I'm from Mineral (Gum Springs actually, but who would have ever thought anyone would have heard of Mineral VA) and my family still lives there. It took a while to get through on the phones but everyone is safe, just very rattled. My mother made it home from work and has lots of glass on the floor plus one very stressed out kitty. Lots of cleanup to do inside, but thankfully it could have been a whole lot worse. There's damage to the high school and middle school where I went to school. I'm very greatful no injuries have been reported.
The head of my firm sent out an email to let us know that our DC and Philadelphia offices had been evacuated. We in the LA and San Francisco offices have been quite amused.
Swarms of locusts are next, right?
If Morozov turns into a pillar of salt then we know we're in trouble.
The fastest thing out of New Jersey since Tricky Nicky in a Muscovian handbasket
I was at my company's office out in the Virginia suburbs of DC. I'd never felt an earthquake before. And this wasn't just a little shake, it was a rather pronounced one. I just froze in place. Eventually everyone in my office headed out of the building. After about an hour, we were told to head home. The building management didn't want anyone inside until they had a structural engineer evaluate the building.

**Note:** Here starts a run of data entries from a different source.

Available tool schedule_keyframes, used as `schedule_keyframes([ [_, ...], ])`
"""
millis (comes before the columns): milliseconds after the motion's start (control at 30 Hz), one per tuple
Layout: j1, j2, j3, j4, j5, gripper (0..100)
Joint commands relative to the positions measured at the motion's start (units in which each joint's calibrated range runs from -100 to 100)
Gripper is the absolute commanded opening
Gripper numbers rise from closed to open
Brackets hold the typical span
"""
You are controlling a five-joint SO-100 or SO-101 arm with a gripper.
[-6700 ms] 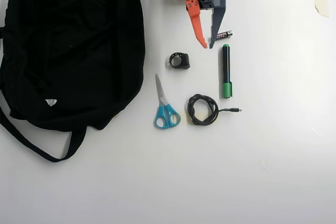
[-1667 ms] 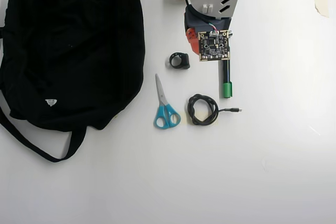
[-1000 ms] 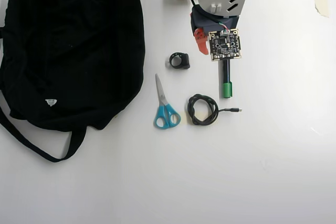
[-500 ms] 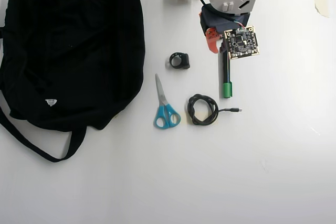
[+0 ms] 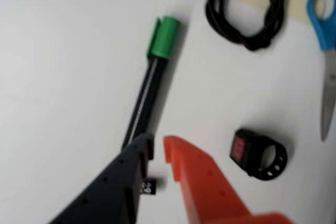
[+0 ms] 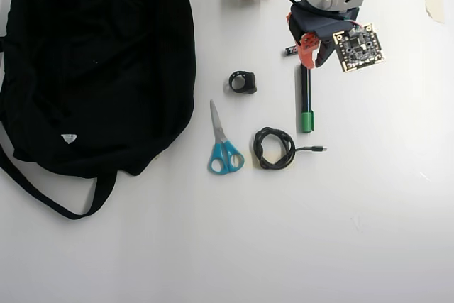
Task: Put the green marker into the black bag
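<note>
The green marker [image 5: 157,51] lies flat on the white table, its green cap pointing away from me in the wrist view. Its black barrel runs down to the tip of my black finger [image 5: 137,153]. My gripper [image 5: 157,148] is open with a narrow gap and holds nothing; the orange finger [image 5: 181,163] is to the right of the marker's near end. In the overhead view the gripper [image 6: 311,56] hovers over the marker's upper end [image 6: 305,97]. The black bag [image 6: 92,69] lies far to the left, with its white label [image 6: 68,138] showing.
A small black battery [image 5: 148,186] lies under the jaws and also shows in the overhead view [image 6: 291,50]. A black ring-shaped gadget [image 5: 258,153], a coiled black cable [image 5: 247,9] and blue-handled scissors [image 5: 326,40] lie between marker and bag [image 6: 242,81].
</note>
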Motion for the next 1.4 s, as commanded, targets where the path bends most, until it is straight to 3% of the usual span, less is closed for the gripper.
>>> schedule_keyframes([
  [0, -0.9, -1.7, -2.7, 0.4, 0.3, 2],
  [567, -4.5, -1.6, -2.5, 2.4, -0.5, 2],
  [1367, -7.8, -0.3, -1.3, 5.3, -14.9, 2],
])
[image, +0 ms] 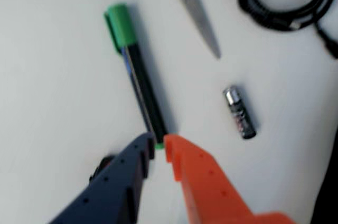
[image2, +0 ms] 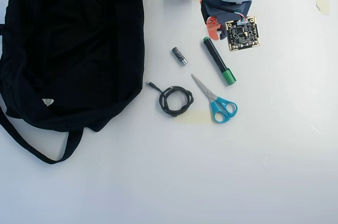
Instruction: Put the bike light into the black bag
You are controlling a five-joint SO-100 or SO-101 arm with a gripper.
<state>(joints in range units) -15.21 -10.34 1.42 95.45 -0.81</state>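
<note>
While overhead shows the black bag [image2: 68, 44], wrist view omits it.

Black bag [image2: 68, 49], green-capped black marker [image: 134, 71], blue-handled scissors [image2: 216, 102], navy-and-orange pincer [image: 159, 147].

1. In the overhead view, filling the left side of the table [image2: 274, 182]: the black bag [image2: 68, 44].
2. Right of the bag: battery [image2: 179, 55], then marker [image2: 219, 61].
3. Below the battery: coiled cable [image2: 176, 101].
4. Right of the cable, below the marker: scissors [image2: 215, 100].
5. At the marker's top end: gripper [image2: 211, 30].
</note>
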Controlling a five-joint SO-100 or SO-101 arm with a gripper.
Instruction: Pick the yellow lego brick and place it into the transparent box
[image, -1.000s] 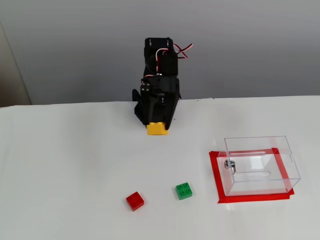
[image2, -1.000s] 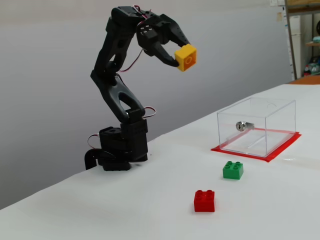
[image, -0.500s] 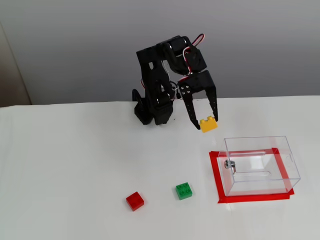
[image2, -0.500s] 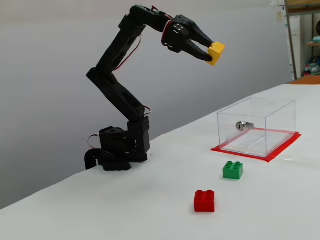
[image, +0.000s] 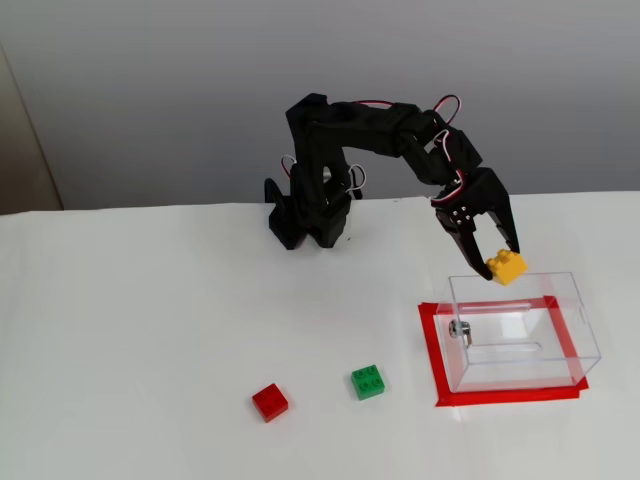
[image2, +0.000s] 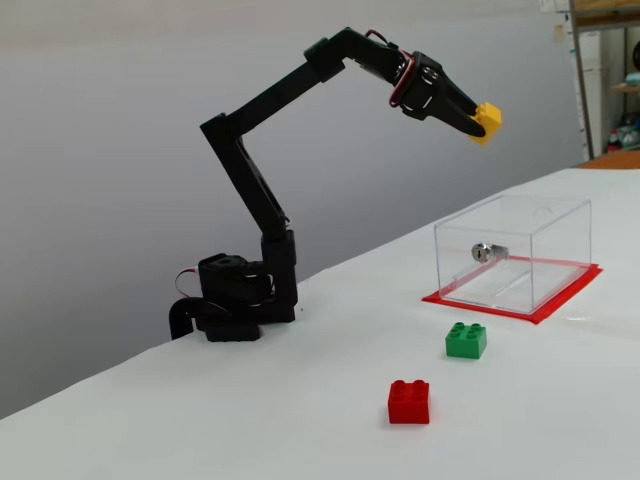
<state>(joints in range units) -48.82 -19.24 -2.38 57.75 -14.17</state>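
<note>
The yellow lego brick (image: 506, 267) (image2: 487, 118) hangs in the air, pinched at the tips of my gripper (image: 497, 262) (image2: 481, 117), which is shut on it. The black arm is stretched far out to the right in both fixed views. The transparent box (image: 520, 330) (image2: 515, 255) stands on a red taped rectangle with a small metal fitting on one wall. In a fixed view from above the brick is over the box's far rim; in a fixed view from the side it is high above the box's left part.
A red brick (image: 269, 402) (image2: 409, 401) and a green brick (image: 368, 382) (image2: 466, 340) lie on the white table in front of the box. The arm's base (image: 305, 215) (image2: 235, 300) sits at the table's back edge by a grey wall.
The arm has unfolded and swung right with the yellow brick held, from near its base to above the box's far side.
</note>
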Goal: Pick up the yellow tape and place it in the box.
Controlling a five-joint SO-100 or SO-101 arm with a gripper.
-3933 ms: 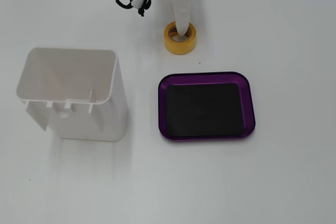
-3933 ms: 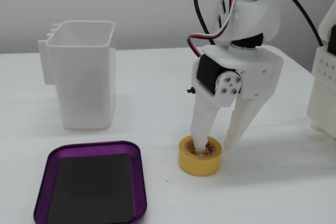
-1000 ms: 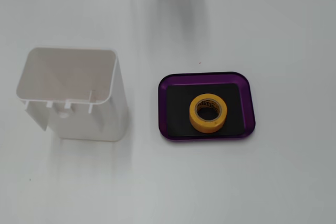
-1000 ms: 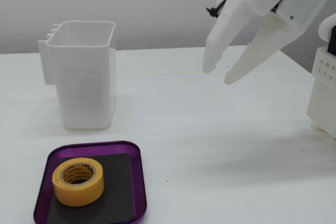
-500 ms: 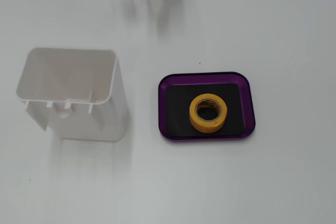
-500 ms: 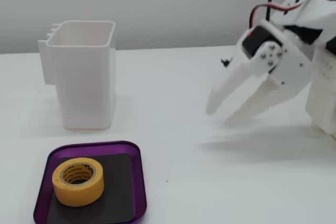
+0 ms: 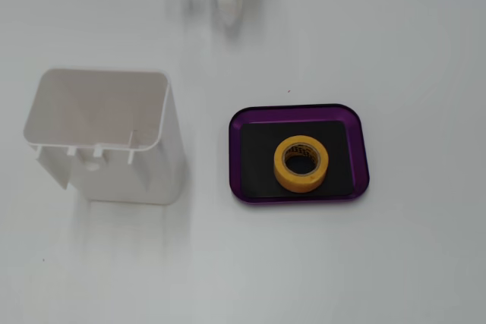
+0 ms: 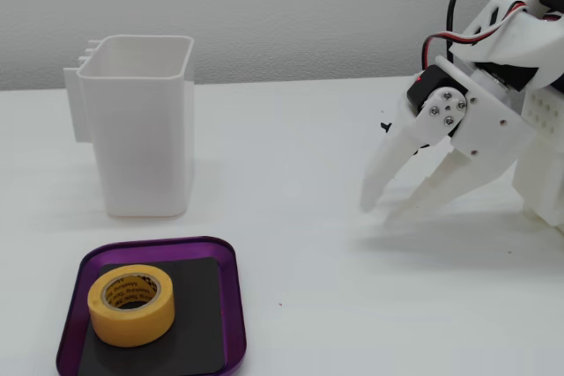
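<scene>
The yellow tape [image 7: 301, 163] lies flat on the black floor of the purple box [image 7: 363, 149], right of its centre in a fixed view. It also shows in the other fixed view, where the tape [image 8: 131, 304] sits at the left of the box [image 8: 231, 305]. My white gripper [image 8: 379, 214] hangs at the right, far from the box, pointing down at the table. Its jaws are slightly apart and hold nothing. In a fixed view only its tapered tip [image 7: 230, 13] shows at the top edge.
A tall white open-topped container [image 7: 106, 138] stands left of the box; it stands behind the box in the other fixed view [image 8: 145, 129]. The arm's body and cables [image 8: 529, 85] fill the right edge.
</scene>
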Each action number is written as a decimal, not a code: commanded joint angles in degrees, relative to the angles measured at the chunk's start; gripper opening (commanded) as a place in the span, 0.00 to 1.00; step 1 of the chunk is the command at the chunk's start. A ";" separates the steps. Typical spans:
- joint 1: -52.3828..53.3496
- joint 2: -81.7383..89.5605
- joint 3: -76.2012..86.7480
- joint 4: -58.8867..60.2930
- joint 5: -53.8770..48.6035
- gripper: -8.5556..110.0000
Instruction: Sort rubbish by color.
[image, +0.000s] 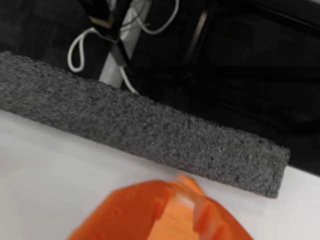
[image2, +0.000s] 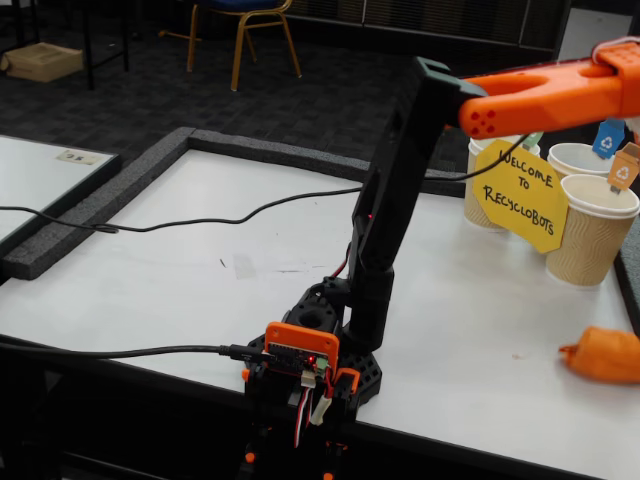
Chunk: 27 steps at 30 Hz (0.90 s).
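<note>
The orange wad (image2: 606, 355), seen only in the fixed view at the lower right edge, is judged light, soft and best pinched across its middle, while the gripper (image: 187, 192), visible only in the wrist view's bottom, cannot be told open or closed.

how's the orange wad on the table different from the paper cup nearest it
The orange wad is crumpled and irregular, while the nearest paper cup is a smooth-rimmed, ribbed cone. The wad is bright orange and the cup is tan with a white rim. The wad lies low on the table, whereas the cup stands upright and taller, with an orange recycling flag sticking up from it. Both sit apart at the right side of the fixed view.
</note>
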<state>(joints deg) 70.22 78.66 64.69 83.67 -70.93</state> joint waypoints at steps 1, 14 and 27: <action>-1.41 10.55 -3.87 0.00 1.05 0.08; 1.93 9.23 9.84 -1.58 0.26 0.27; 4.75 8.70 19.51 1.85 0.26 0.28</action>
<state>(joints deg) 72.25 78.84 85.08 84.81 -70.84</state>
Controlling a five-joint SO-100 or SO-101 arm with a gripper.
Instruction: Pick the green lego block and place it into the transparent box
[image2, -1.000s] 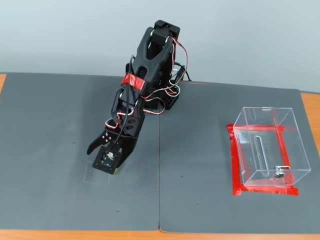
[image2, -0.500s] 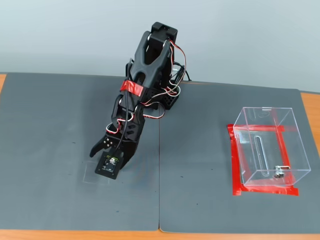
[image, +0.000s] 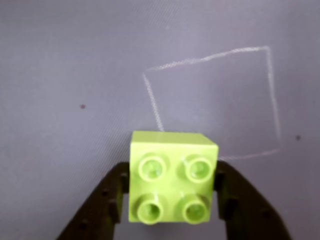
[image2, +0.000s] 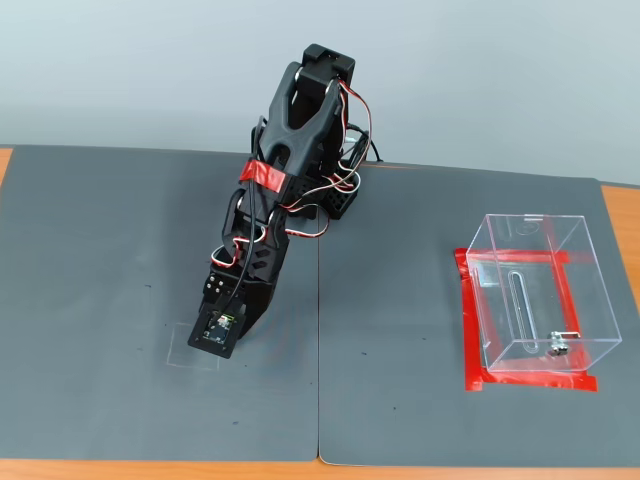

But my early dismissal was negated by the fact Metrorail had to run trains at 15 mph due to track inspections on the entire network. It took me more than double the time it typically takes to get home.
"A city exists, not for the constant passage of motorcars, but for the care and culture of men." (and women) -- Lewis Mumford
Glad everyone's okay!
As a Californian I'm like, whee earthquakes! I think they're fun when they're not huge and scary.
And a hurricane coming on Saturday.
I teach in a daycare center in NJ, the quake hit at naptime, half the kids woke up thinking I had shaken them awake.